Thursday, October 13, 2016

The Birth of a Nation (2016)

It's difficult to love something so wrenching and violent, but this story of Nat Turner, an educated slave leading an uprising twenty years before emancipation, is quite moving and beautifully photographed. Apparently after Nate Parker starred in Beyond the Lights he told his agents he wouldn't do anything else until he had played Turner on screen. Not only did Parker play the lead, he directed, wrote the screenplay, co-wrote the story with Jean McGianni Celestin, and produced. That could be the biggest drawback--with one person calling all the shots, there may be just a few too many loving reaction shots and moody meditations.

That said, the acting is good. Not just Parker, but also Armie Hammer (last blogged for The Lone Ranger) as his former playmate turned owner Samuel, Penelope Ann Miller (covered in The Artist) as Samuel's mother, Jackie Earle Haley (profiled in Dark Shadows) as a slave hunter, Aunjanue Ellis (lots of TV and her movies include Lovely & Amazing (2001), Ray (2004), Notorious, The Help, and  Get On Up) as Turner's mother, Esther Scott (I've seen some of her dozens of roles) as his grandmother, and Aja Naomi King (before 45 episodes of How to Get Away with Murder she was in Damsels in Distress and some other things) as his love interest.
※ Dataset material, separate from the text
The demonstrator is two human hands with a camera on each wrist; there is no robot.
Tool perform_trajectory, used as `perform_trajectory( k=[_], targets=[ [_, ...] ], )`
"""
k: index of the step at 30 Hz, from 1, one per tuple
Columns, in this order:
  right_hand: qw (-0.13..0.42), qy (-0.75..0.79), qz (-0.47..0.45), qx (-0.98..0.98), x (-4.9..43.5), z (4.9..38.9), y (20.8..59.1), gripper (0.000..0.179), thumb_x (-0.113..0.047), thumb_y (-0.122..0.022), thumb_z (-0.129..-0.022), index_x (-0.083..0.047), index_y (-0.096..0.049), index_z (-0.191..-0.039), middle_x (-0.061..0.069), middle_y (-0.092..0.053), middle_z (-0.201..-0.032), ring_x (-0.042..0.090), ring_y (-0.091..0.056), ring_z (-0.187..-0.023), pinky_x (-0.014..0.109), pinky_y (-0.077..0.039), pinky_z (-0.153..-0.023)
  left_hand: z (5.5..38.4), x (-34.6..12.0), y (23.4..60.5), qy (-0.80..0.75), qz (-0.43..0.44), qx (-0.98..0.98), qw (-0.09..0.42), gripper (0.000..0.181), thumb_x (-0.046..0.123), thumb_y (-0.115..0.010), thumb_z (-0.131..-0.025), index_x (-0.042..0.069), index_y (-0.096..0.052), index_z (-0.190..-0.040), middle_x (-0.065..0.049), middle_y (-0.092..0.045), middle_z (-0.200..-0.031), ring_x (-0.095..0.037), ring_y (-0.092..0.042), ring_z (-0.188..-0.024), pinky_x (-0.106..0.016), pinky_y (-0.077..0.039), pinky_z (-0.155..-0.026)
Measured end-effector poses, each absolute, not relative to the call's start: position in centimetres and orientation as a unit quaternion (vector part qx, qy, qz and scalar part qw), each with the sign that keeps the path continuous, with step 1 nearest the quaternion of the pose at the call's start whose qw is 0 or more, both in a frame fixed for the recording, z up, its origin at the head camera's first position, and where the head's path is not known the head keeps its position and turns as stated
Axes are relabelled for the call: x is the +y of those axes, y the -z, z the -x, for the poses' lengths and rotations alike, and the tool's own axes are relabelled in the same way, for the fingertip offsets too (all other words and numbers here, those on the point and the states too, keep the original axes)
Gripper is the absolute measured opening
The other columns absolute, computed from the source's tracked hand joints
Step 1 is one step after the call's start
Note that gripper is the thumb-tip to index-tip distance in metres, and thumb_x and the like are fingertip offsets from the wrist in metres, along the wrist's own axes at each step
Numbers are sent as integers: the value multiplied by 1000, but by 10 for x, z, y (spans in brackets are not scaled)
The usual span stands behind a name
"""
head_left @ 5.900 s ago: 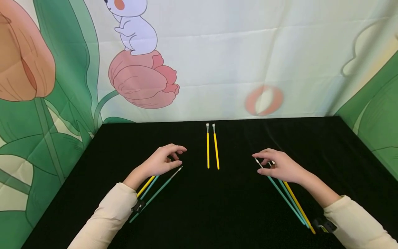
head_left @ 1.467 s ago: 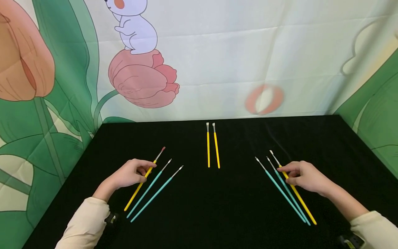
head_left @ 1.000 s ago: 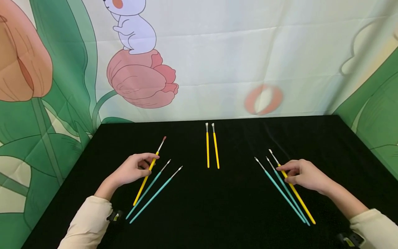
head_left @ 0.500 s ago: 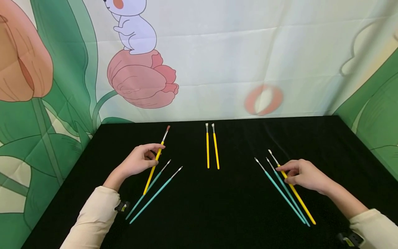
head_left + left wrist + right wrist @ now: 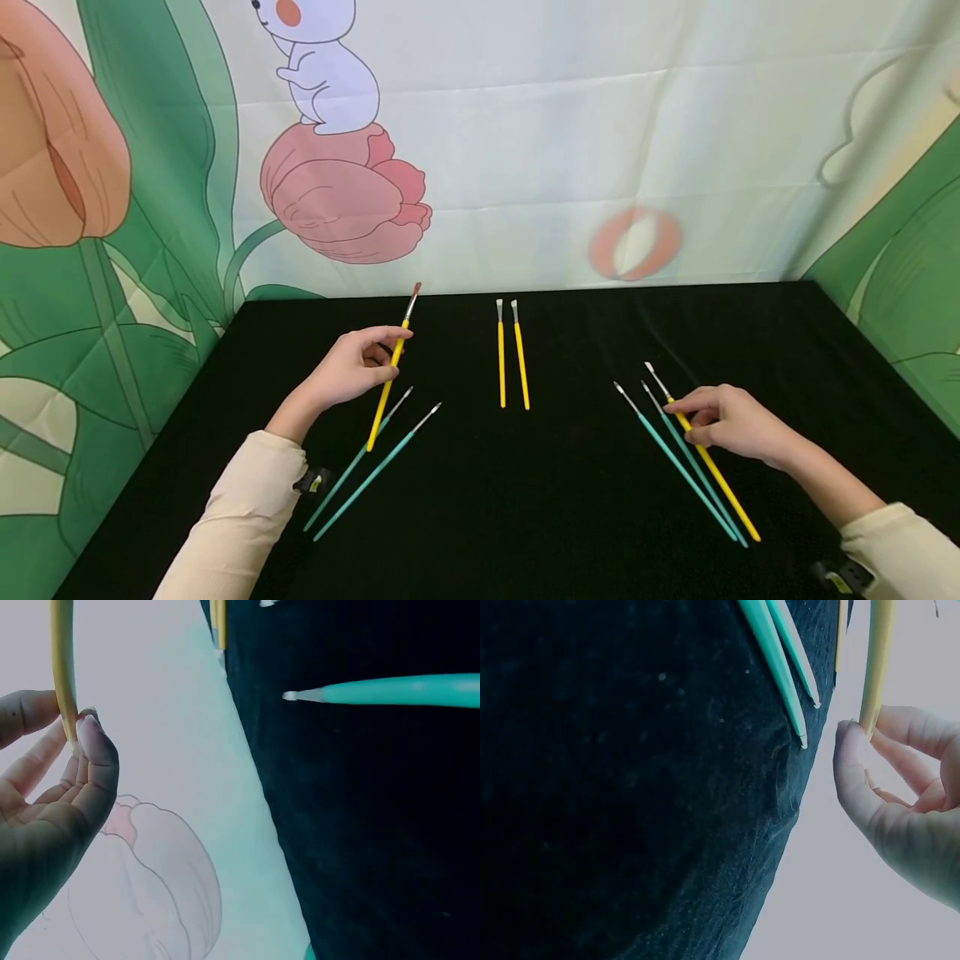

The D.W. Griffiths' silent film; The Birth of a Nation (1915) showed the Ku Klux Klan in a positive light and Parker intentionally and ironically shared the name. William Styron's 1967 novel The Confessions of Nat Turner won the Pulitzer the following year, when ten African-American writers published The Second Crucifixion of Nat Turner.

Cinematographer Elliot Davis (among his varied credits I've seen, among others, Things to Do in Denver When You're Dead (1995), Larger Than Life (1996), Gray's Anatomy (1996) (Spalding Gray's monologue, not the TV series), Out of Sight (1998), Breakfast of Champions (1999), Forces of Nature (1999), I Am Sam (2001), White Oleander (2002), Thirteen (2003), Lords of Dogtown (2005),  and The Iron Lady) provides the sweeping photography and Henry Jackman (last blogged for Kingsman: The Secret Service) the background music, supplemented with field gospel songs, rap, and pop, some of which can be streamed here.

Thirty producers (including Parker) put this in the category of producers plethora, my list of top-heavy movies, and Rotten Tomatoes' critics 77% and its audiences' 75 put this in the category of maligned but still worth seeing, despite the revelation that Parker and Celestin, his Penn State classmate, raped a female freshman in 1999, were accused and acquitted, and the victim killed herself in 2012.